Would you transcribe the listing that follows, character for character, and omit its images?
★ ★ ★ ★ ★ ★ ★
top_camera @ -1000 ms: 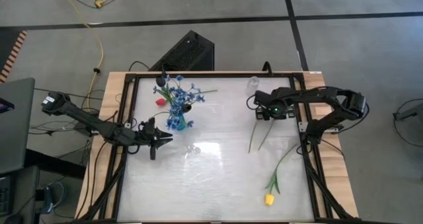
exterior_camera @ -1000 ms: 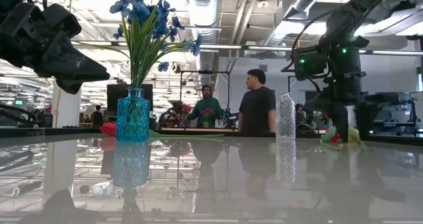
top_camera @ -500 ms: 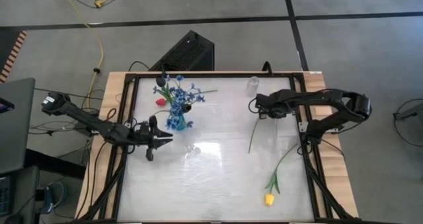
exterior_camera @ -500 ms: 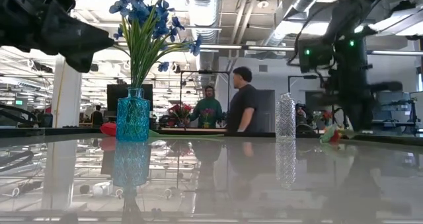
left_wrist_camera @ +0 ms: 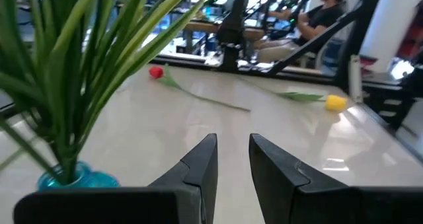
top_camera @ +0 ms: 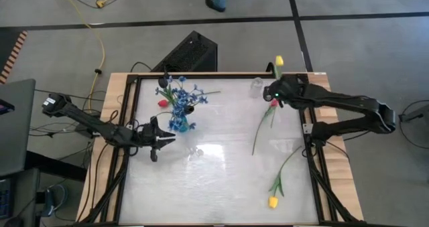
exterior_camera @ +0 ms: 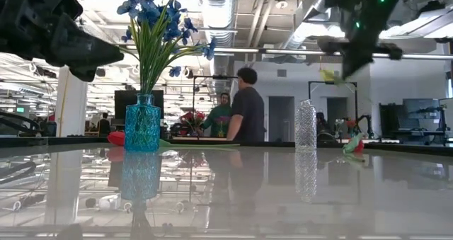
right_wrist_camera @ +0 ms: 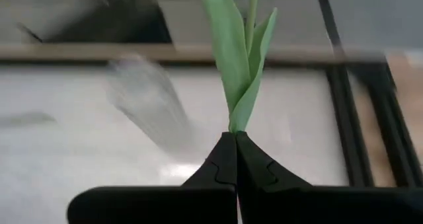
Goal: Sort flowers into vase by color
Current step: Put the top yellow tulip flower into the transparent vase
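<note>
A blue vase (top_camera: 177, 124) with blue sprays (top_camera: 179, 93) stands at the table's far left, and a red tulip (top_camera: 163, 103) lies behind it. My left gripper (top_camera: 159, 139) hovers open just left of the vase. My right gripper (top_camera: 273, 93) is shut on a yellow tulip (top_camera: 279, 61) near the far edge, beside a clear vase (top_camera: 257, 86). A second red tulip (top_camera: 263, 126) lies flat on the table below the right gripper. Another yellow tulip (top_camera: 273, 201) lies near the front right. My right gripper pinches the yellow tulip's green stem at the base of its leaves (right_wrist_camera: 235, 126) between its two shut fingertips. The fingers reach toward the table's far edge. Stem and leaves run on past the fingertips, with the yellow head (top_camera: 279, 61) beyond the far edge. The tulip is lifted clear of the table.
A black box (top_camera: 190, 53) stands on the floor behind the far edge. People stand in the room beyond the table (exterior_camera: 244, 105). The glossy table top (top_camera: 214, 180) is bare across its middle and near left.
My right gripper has shut on the yellow tulip's stem where it lay beside the red tulip. It has then risen and swung toward the far edge. The tulip has come off the table, its head now past the far edge. The red tulip stays lying.
</note>
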### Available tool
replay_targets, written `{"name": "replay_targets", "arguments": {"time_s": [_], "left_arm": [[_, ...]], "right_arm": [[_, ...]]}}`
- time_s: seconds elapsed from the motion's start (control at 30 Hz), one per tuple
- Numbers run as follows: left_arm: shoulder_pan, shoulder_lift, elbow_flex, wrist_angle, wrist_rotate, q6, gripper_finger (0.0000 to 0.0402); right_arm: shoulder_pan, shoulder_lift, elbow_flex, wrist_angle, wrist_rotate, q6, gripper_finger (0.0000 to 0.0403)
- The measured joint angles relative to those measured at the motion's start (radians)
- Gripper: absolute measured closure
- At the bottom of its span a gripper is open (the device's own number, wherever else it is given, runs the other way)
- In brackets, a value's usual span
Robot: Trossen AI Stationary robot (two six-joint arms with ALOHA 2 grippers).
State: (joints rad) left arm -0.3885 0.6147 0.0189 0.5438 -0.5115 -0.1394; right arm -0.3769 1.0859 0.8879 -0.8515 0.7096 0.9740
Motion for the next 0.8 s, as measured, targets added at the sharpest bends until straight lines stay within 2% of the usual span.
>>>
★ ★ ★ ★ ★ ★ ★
> **ANSWER SPACE**:
top_camera @ -1000 ms: 
exterior_camera @ -1000 ms: 
top_camera @ -500 ms: 
exterior_camera @ -500 ms: 
left_wrist_camera @ +0 ms: 
top_camera @ +0 ms: 
exterior_camera @ +0 ms: 
right_wrist_camera @ +0 ms: 
Goal: Sort flowers into vase by color
Current step: Put the top yellow tulip flower into the transparent vase
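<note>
A blue vase (top_camera: 177, 124) with blue sprays (top_camera: 179, 93) stands at the table's far left, and a red tulip (top_camera: 163, 103) lies behind it. My left gripper (top_camera: 159, 139) hovers open just left of the vase. My right gripper (top_camera: 273, 93) is shut on a yellow tulip (top_camera: 279, 61) near the far edge, beside a clear vase (top_camera: 257, 86). A second red tulip (top_camera: 263, 126) lies flat on the table below the right gripper. Another yellow tulip (top_camera: 273, 201) lies near the front right. My right gripper pinches the yellow tulip's green stem at the base of its leaves (right_wrist_camera: 235, 126) between its two shut fingertips. The fingers reach toward the table's far edge. Stem and leaves run on past the fingertips, with the yellow head (top_camera: 279, 61) beyond the far edge. The tulip is lifted clear of the table.
A black box (top_camera: 190, 53) stands on the floor behind the far edge. People stand in the room beyond the table (exterior_camera: 244, 105). The glossy table top (top_camera: 214, 180) is bare across its middle and near left.
My right gripper has shut on the yellow tulip's stem where it lay beside the red tulip. It has then risen and swung toward the far edge. The tulip has come off the table, its head now past the far edge. The red tulip stays lying.
</note>
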### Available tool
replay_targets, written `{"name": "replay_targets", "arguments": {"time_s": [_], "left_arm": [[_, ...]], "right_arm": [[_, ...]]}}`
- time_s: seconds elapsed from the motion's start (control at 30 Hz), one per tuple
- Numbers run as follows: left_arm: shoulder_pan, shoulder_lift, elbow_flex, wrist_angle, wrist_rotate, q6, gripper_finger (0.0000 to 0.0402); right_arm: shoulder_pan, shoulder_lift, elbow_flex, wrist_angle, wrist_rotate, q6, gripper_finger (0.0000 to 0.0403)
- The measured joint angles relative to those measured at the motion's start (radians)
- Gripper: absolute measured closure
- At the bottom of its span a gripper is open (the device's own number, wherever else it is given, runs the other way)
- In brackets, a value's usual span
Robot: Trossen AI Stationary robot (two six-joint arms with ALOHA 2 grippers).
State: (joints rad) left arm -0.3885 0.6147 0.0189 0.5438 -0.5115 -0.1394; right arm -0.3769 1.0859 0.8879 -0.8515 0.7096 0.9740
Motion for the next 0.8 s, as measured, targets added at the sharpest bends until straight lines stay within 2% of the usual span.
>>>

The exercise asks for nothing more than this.